### WORK INSTRUCTIONS
Write the listing below out again exactly, dropping the images.

### PROVIDED MATERIAL
* * * * * * * * *

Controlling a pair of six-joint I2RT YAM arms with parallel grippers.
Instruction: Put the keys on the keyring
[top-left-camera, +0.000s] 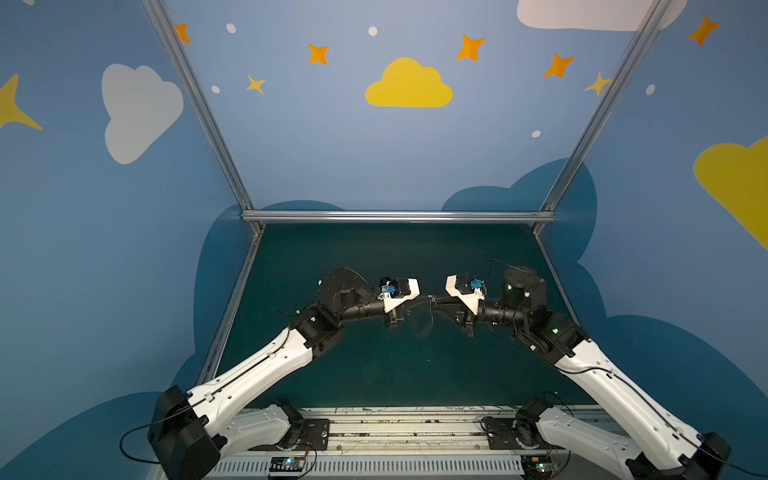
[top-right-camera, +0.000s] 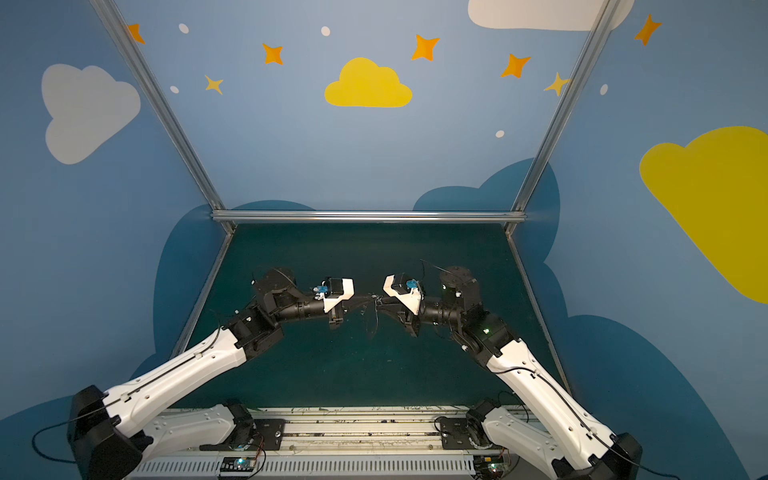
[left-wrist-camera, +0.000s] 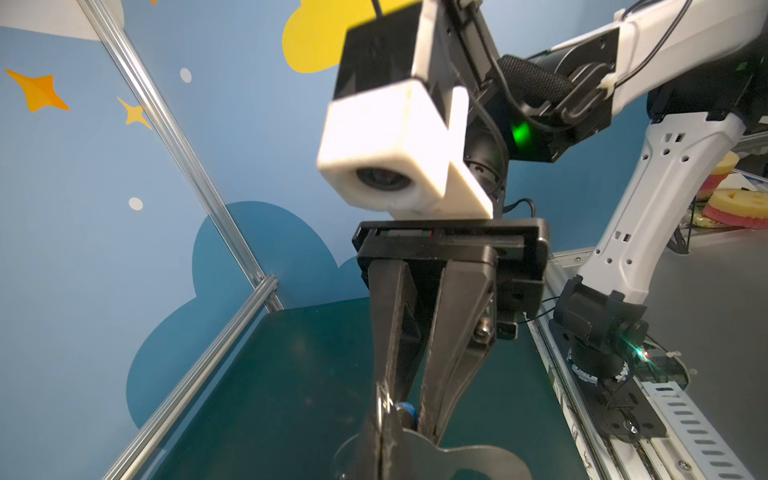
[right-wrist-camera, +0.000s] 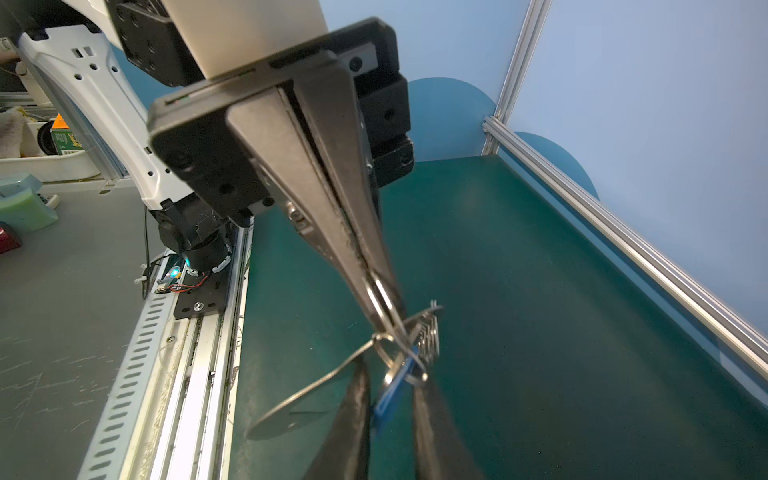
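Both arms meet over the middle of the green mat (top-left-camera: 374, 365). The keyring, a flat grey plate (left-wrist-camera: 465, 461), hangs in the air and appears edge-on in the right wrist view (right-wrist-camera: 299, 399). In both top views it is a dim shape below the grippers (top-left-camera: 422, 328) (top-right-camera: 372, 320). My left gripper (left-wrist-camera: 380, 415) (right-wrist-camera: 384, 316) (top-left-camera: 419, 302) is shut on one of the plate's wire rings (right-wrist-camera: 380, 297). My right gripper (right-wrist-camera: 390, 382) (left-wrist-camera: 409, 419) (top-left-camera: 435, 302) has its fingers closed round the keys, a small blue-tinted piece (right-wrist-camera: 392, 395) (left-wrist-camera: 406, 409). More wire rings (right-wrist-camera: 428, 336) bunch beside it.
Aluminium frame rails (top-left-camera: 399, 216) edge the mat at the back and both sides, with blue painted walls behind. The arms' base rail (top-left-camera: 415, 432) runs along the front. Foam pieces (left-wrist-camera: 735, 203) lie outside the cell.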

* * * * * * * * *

### ANSWER BOX
Controlling a pair of six-joint I2RT YAM arms with parallel grippers.
Instruction: Put the keys on the keyring
[top-left-camera, +0.000s] 
[top-right-camera, +0.000s] 
[left-wrist-camera, +0.000s] 
[right-wrist-camera, +0.000s] 
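Both arms meet over the middle of the green mat (top-left-camera: 374, 365). The keyring, a flat grey plate (left-wrist-camera: 465, 461), hangs in the air and appears edge-on in the right wrist view (right-wrist-camera: 299, 399). In both top views it is a dim shape below the grippers (top-left-camera: 422, 328) (top-right-camera: 372, 320). My left gripper (left-wrist-camera: 380, 415) (right-wrist-camera: 384, 316) (top-left-camera: 419, 302) is shut on one of the plate's wire rings (right-wrist-camera: 380, 297). My right gripper (right-wrist-camera: 390, 382) (left-wrist-camera: 409, 419) (top-left-camera: 435, 302) has its fingers closed round the keys, a small blue-tinted piece (right-wrist-camera: 392, 395) (left-wrist-camera: 406, 409). More wire rings (right-wrist-camera: 428, 336) bunch beside it.
Aluminium frame rails (top-left-camera: 399, 216) edge the mat at the back and both sides, with blue painted walls behind. The arms' base rail (top-left-camera: 415, 432) runs along the front. Foam pieces (left-wrist-camera: 735, 203) lie outside the cell.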

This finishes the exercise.